Coldwings · Coldwings · Mar 11, 2026 · Mar 11, 2026
diff --git a/include/elio/coro/frame_allocator.hpp b/include/elio/coro/frame_allocator.hpp
@@ -8,6 +8,17 @@
 #include <cstdint>
 #include <mutex>
 
+// Architecture-specific CPU pause/yield hint for tight spin loops.
+// Reduces power consumption and allows the HT sibling to run.
+#if defined(__x86_64__) || defined(__i386__)
+#  define ELIO_CPU_PAUSE() __builtin_ia32_pause()
+#elif defined(__aarch64__) || defined(__arm__)
+#  define ELIO_CPU_PAUSE() __asm__ __volatile__("yield" ::: "memory")
+#else
+#  include <thread>
+#  define ELIO_CPU_PAUSE() std::this_thread::yield()
+#endif
+
 namespace elio::coro {
 
 /// Thread-local free-list based frame allocator for small coroutine frames
@@ -167,14 +178,19 @@ class frame_allocator {
         while (head && count < REMOTE_QUEUE_BATCH && free_count_ < POOL_SIZE) {
             block_header* next = head->next.load(std::memory_order_acquire);
 
-            // If next is null but tail points elsewhere, spin briefly
-            // (producer is in the middle of push)
+            // If next is null but tail points elsewhere, the producer is in the
+            // middle of push() (has done the tail exchange but not yet written
+            // prev->next).  Spin briefly with a CPU pause hint.

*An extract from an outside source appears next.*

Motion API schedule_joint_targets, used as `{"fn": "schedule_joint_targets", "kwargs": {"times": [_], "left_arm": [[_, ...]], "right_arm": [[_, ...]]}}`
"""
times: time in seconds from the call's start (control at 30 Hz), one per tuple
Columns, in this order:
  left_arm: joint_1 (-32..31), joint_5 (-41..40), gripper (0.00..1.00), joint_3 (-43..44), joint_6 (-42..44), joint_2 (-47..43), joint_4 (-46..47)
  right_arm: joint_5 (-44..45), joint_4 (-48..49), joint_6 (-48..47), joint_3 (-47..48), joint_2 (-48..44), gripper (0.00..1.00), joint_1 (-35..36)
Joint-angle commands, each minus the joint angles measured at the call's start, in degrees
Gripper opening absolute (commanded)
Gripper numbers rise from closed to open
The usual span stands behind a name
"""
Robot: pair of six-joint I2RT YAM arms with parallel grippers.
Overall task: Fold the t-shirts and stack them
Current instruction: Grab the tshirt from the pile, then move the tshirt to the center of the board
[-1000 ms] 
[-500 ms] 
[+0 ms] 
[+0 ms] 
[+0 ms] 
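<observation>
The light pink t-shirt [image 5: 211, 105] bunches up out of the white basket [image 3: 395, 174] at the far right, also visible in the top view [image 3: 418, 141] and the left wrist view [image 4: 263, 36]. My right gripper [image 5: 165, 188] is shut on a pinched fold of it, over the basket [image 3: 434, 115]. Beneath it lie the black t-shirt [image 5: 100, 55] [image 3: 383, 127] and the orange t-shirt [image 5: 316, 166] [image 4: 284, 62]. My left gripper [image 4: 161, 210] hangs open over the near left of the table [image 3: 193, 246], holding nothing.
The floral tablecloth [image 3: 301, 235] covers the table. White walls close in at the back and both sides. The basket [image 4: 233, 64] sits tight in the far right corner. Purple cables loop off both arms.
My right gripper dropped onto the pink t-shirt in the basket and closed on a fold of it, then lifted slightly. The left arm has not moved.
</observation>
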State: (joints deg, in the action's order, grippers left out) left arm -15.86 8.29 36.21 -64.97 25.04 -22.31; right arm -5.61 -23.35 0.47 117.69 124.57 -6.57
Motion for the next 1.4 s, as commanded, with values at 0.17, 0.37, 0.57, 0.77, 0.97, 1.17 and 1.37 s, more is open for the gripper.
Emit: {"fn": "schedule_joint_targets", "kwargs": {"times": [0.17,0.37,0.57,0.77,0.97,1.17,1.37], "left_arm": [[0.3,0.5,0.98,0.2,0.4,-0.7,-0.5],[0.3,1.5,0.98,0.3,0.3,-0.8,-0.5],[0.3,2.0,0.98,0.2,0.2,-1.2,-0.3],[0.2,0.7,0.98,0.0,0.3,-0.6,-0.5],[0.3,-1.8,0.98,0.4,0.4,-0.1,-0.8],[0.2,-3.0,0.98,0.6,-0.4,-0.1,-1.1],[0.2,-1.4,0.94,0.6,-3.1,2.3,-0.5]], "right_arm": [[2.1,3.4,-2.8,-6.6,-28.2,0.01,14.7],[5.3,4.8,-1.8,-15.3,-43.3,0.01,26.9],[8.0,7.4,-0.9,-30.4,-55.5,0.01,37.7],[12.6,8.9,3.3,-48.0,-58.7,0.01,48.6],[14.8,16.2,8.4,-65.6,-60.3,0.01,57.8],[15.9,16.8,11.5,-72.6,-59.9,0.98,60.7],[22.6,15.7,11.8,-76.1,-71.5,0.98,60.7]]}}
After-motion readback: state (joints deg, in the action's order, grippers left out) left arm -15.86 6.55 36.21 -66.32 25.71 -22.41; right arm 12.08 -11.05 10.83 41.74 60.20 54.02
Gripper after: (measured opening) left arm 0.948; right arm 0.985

             if (!next && remote_tail_.load(std::memory_order_acquire) != head) {
-                // Spin wait for producer to complete
-                for (int i = 0; i < 100 && !head->next.load(std::memory_order_acquire); ++i) {
-                    // Brief spin
+                for (int i = 0; i < 16; ++i) {
+                    ELIO_CPU_PAUSE();
+                    next = head->next.load(std::memory_order_acquire);
+                    if (next) break;
                 }
-                next = head->next.load(std::memory_order_acquire);
+                // If the link still isn't ready, stop without consuming 'head'.

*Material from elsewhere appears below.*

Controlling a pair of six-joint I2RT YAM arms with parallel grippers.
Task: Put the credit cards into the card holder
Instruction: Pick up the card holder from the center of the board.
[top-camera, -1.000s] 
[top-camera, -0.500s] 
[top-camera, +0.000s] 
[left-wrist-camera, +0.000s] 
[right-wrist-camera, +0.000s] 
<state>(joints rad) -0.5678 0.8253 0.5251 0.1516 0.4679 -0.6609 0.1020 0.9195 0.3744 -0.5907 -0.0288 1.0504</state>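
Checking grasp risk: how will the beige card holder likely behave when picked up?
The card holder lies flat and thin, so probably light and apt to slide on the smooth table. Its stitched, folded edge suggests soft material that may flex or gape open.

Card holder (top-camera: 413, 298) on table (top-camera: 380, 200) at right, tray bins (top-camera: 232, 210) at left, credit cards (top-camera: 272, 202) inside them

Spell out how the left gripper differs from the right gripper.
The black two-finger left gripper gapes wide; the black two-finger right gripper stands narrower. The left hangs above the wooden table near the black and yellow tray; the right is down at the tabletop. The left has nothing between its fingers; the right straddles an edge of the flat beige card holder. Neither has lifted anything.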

+                // Consuming it would leave the queue in a broken state because
+                // the producer would later write through a recycled pointer.
+                if (!next) break;
             }
 
             pool_[free_count_++] = head;
@@ -190,12 +206,16 @@ class frame_allocator {
         while (head) {
             block_header* next = head->next.load(std::memory_order_acquire);
 
-            // If next is null but tail points elsewhere, spin briefly
+            // Same safe spin pattern as reclaim_remote_returns(), but with more
+            // retries because we're in teardown and really want to drain the queue.

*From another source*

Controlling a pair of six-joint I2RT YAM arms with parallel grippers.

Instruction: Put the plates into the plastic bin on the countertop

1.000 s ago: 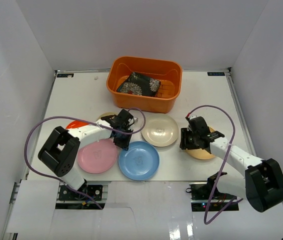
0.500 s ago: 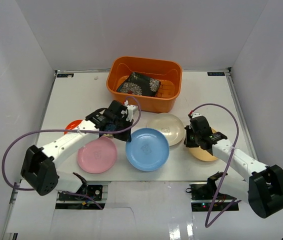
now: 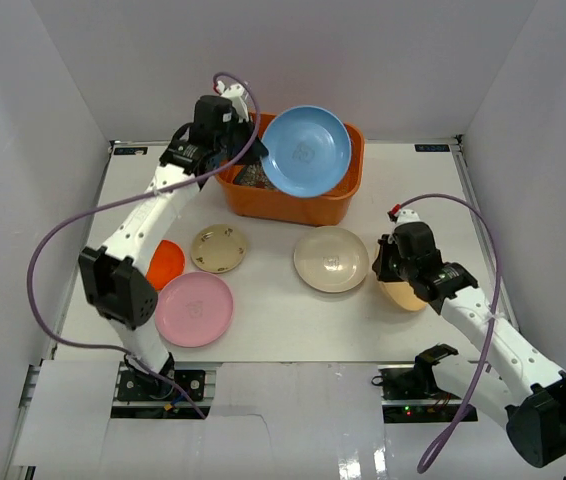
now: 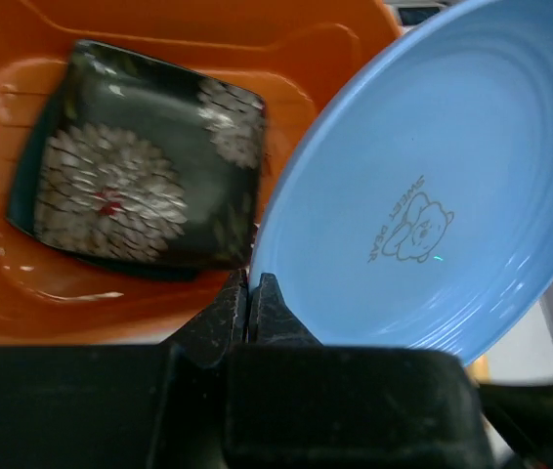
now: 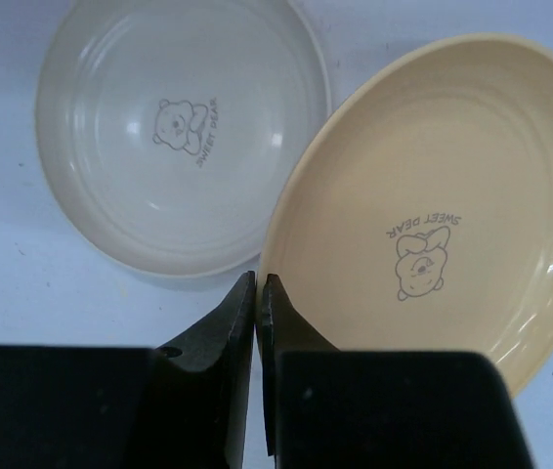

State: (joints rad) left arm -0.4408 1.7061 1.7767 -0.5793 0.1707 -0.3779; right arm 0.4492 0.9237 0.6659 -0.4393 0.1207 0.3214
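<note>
My left gripper (image 3: 254, 160) (image 4: 248, 283) is shut on the rim of the round blue plate (image 3: 306, 150) (image 4: 433, 195). It holds the plate tilted over the orange plastic bin (image 3: 293, 208) (image 4: 159, 29). Inside the bin lies the square black plate with white flowers (image 3: 251, 178) (image 4: 140, 186). My right gripper (image 3: 388, 272) (image 5: 257, 283) is shut on the rim of the yellow-tan plate (image 3: 405, 296) (image 5: 443, 205), right beside the cream plate (image 3: 331, 259) (image 5: 179, 127). On the countertop (image 3: 293, 325) lie a pink plate (image 3: 194, 309), an orange-red plate (image 3: 166, 262) and a small beige plate (image 3: 219, 248).
White walls close in the countertop on the left, back and right. The left arm stretches from its base along the left side up to the bin. Purple cables loop over both arms.
The left gripper closed on the blue plate and carried it from the front of the countertop up over the bin. The right gripper closed on the yellow-tan plate's rim.
</note>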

             if (!next && remote_tail_.load(std::memory_order_acquire) != head) {
-                for (int i = 0; i < 1000 && !head->next.load(std::memory_order_acquire); ++i) {
-                    // Brief spin
+                for (int i = 0; i < 32; ++i) {
+                    ELIO_CPU_PAUSE();
+                    next = head->next.load(std::memory_order_acquire);
+                    if (next) break;
                 }
-                next = head->next.load(std::memory_order_acquire);
+                // Stop safely rather than risk corrupting a partially-linked node.
+                if (!next) break;
             }
 
             if (free_count_ < POOL_SIZE) {

diff --git a/include/elio/coro/task.hpp b/include/elio/coro/task.hpp
@@ -52,7 +52,11 @@ template<typename T>
 struct join_state {
     std::optional<T> value_;
     std::exception_ptr exception_;
-    std::atomic<void*> waiter_{nullptr};  // Stores coroutine_handle address
+    // waiter_/completed_ are the hot path: written by the coroutine producer
+    // (complete()) and the awaiting consumer (set_waiter()).  Aligning them
+    // to a new cache line separates them from value_/exception_ which may
+    // be large and written only once, preventing false sharing.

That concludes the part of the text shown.